Annette Bening is also fantastic as Senator Dianne Feinstein.  This too is a very quiet, subdued, internal performance.  There’s not a moment of a Hollywood-ized big argument or big speech with triumphant music swelling behind it.  And yet, just as Mr. Driver does, Ms. Bening’s focused performance brings her scenes to life.  She shows us, in tiny movements and subtle facial expressions, how Senator Feinstein was struggling with the difficult choices set before her.  This is beautiful work.

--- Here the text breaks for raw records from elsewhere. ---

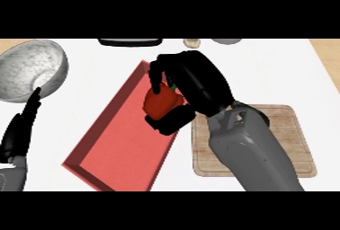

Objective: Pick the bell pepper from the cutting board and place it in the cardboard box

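Fingers (158,74) of the right hand (196,81) curl round the pepper (161,102); I see it above the red box (119,139), centre frame. Left hand (20,128) rests released, lower left.

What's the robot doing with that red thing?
The robot's right hand has its black fingers curled round a red bell pepper and holds it over the edge of a shallow red box. The light wooden cutting board it belongs to lies just to the right, under the grey forearm. The left hand rests at the left edge, below a speckled grey bowl. The pepper is not yet set down in the box.
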`<state>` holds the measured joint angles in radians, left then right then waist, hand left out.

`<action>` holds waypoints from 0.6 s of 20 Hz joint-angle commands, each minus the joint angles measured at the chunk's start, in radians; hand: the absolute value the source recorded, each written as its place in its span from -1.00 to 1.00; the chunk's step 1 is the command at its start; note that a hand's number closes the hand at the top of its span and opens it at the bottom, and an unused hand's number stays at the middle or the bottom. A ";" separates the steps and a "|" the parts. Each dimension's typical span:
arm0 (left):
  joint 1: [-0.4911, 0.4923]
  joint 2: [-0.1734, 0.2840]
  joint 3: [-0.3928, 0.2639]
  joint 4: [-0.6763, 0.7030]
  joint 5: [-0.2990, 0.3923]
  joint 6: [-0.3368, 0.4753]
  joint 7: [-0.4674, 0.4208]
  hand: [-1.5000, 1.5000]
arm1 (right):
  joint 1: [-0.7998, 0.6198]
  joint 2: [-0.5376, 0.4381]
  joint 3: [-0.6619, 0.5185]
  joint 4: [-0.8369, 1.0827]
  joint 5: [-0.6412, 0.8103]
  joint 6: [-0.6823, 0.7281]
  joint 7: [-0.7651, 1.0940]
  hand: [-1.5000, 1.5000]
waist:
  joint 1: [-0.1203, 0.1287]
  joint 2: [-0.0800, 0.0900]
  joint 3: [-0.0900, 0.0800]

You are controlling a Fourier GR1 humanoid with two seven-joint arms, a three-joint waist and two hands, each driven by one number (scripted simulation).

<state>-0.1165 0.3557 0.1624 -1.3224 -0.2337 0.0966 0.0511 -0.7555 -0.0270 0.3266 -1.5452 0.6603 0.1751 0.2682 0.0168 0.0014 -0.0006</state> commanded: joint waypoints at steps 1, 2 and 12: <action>-0.006 -0.004 -0.020 -0.031 -0.016 -0.007 0.040 0.00 | -0.172 0.026 0.058 0.174 -0.122 -0.095 0.130 1.00 | 0.020 0.002 0.000; 0.009 -0.023 -0.022 -0.052 -0.017 0.009 0.028 0.00 | -0.171 0.026 0.080 0.242 -0.129 -0.157 0.092 1.00 | 0.020 0.002 0.000; -0.057 0.002 -0.009 0.005 -0.019 -0.027 0.021 0.00 | -0.452 0.027 0.249 0.679 -0.375 -0.403 0.049 1.00 | 0.042 0.010 -0.001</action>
<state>-0.1468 0.3477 0.1510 -1.3315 -0.2504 0.0821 0.0644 -1.0900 -0.0015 0.5444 -1.0284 0.3684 -0.1696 0.3282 0.0480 0.0086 -0.0012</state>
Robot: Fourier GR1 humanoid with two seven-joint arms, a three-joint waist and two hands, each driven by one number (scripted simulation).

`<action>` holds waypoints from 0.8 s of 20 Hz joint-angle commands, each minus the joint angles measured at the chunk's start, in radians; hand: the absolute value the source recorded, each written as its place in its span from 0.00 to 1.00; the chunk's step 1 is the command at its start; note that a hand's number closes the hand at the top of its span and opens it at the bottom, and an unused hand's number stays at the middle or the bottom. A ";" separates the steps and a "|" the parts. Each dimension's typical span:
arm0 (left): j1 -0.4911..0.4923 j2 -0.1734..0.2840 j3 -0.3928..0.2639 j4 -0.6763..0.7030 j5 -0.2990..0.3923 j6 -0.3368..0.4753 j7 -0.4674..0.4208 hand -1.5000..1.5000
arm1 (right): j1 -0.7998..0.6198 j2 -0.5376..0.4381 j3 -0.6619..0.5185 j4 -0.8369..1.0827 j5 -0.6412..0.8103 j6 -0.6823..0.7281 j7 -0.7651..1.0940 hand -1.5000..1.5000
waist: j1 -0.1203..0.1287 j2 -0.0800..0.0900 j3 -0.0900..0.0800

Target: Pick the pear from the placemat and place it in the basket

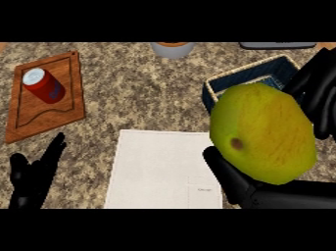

The film belongs to Mr. Driver and Ms. Bening, but there are many other cats-members who also do great work, bringing their supporting characters to life.  Jon Hamm (Mad Men) is all Washington smoothness as Denis McDonough, President Obama’s Chief of Staff at the start of his second term.  Ted Levine (whose work as Alan Shepard I was just enjoying in my latest rewatch of the 1998 miniseries From the Earth to the Moon) is terrific as the terse, growly C.I.A. director John Brennan.  Maura Tierney (Newsradio) plays a C.I.A. officer involved with overseeing the enhanced interrogation sessions, while Tim Blake Nelson (O Brother, Where Art Thou?, The Ballad of Buster Scruggs, Watchmen) pops up briefly as someone who objects to those techniques.  Corey Stoll (Ant Man, First Man, and he was terrific in season three of The Deuce) is stellar in a few brief but critical scenes as a lawyer with whom Daniel consults.  Matthew Rhys (The Americans, A Beautiful Day in the Neighborhood) brings a lot of warmth and humanity to the roll of a New York Times reporter who wants Daniel to leak the report to him.  (It’s funny to me that Mr. Rhys also had a small but key role, albeit on the other side of things, in The Post, another movie based on a lengthy document exposing crimes and cover-up by those working in the service of the United States.)

This is an important story, one that every American should know about.  I applaud Mr. Burns and Amazon for their work in creating this film.  This is not a fun film to watch, but I am so grateful that this film exists in the world, and I am so glad to have seen it.